Taxes are one area where small mistakes can be expensive. Consider speaking with a qualified tax professional if:

  • You hold significant assets in multiple countries.
  • You are unsure how US withholding and local tax rules interact.
  • You plan to move countries while holding US assets.
  • You run into complex situations such as companies, trusts, or retirement wrappers.

Model the numbers yourself

Use the calculators to experiment with different fee levels, withholding rates, and fund structures — then see how small differences compound over time.
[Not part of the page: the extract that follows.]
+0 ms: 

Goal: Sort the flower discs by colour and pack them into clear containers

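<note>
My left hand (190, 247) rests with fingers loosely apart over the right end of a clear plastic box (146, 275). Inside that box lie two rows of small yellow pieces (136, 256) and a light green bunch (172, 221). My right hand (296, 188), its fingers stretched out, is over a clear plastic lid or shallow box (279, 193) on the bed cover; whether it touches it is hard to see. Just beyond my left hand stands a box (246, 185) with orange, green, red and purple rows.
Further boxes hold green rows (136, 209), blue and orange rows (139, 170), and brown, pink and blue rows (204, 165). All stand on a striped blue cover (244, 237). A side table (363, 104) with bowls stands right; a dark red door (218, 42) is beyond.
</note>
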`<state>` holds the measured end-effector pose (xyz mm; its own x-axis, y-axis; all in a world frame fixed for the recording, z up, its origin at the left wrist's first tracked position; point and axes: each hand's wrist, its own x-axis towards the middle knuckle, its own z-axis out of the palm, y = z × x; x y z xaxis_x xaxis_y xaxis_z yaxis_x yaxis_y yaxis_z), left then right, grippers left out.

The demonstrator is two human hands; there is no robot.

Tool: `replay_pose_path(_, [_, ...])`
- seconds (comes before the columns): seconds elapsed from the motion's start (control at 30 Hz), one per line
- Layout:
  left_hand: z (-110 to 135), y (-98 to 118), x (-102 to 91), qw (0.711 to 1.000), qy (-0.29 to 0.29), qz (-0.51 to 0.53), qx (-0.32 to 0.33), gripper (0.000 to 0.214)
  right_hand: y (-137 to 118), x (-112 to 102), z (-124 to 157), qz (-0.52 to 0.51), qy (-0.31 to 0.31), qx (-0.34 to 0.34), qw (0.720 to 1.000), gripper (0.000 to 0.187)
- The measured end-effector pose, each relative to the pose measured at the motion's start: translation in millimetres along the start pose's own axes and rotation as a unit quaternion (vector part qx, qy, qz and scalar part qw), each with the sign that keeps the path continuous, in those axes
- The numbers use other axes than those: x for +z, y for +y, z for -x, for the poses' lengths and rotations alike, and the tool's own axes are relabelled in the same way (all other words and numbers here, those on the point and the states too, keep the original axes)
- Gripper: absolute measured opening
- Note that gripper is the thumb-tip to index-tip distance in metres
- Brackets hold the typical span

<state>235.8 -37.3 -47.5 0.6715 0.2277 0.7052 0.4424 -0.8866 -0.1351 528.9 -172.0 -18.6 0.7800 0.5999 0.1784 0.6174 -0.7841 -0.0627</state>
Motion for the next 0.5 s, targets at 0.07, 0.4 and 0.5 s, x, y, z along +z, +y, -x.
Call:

Frequently asked questions

What costs do non-US investors face when investing in US assets?

The main layers are trading commissions, bid-ask spreads, FX conversion costs, fund expense ratios (TER), slippage, and taxes on dividends and capital gains. For European investors, FX drag and US withholding tax are often the most significant hidden costs.

What is US dividend withholding tax for non-US investors?

The US may withhold a percentage of dividends paid on US stocks and ETFs to non-US investors. The exact rate depends on the tax treaty between the US and your country, and whether your W-8BEN form is correctly filed. The standard rate is 30%, but most treaty countries pay 15%.

Does fund domicile affect how much tax I pay?

Yes. Ireland- and Luxembourg-domiciled UCITS ETFs handle US withholding internally at fund level. You are then taxed under your local rules on distributions and gains. The fund-level drag still exists, but is typically lower than buying US-domiciled ETFs directly as a non-US investor.

Should I use accumulating or distributing ETFs for tax efficiency?

It depends on your country. In some countries, accumulating ETFs defer tax until sale, creating a compounding advantage. In others — like Germany with Vorabpauschale or the Netherlands with Box 3 — the difference is smaller or reversed. Check your local rules before assuming one is better.

QuantRoutine provides educational content only. Nothing on this page is tax, legal, or investment advice, and it does not take your personal situation into account. Tax rules depend on your country of residence and may change over time. Always confirm details with official sources or a qualified professional before making decisions.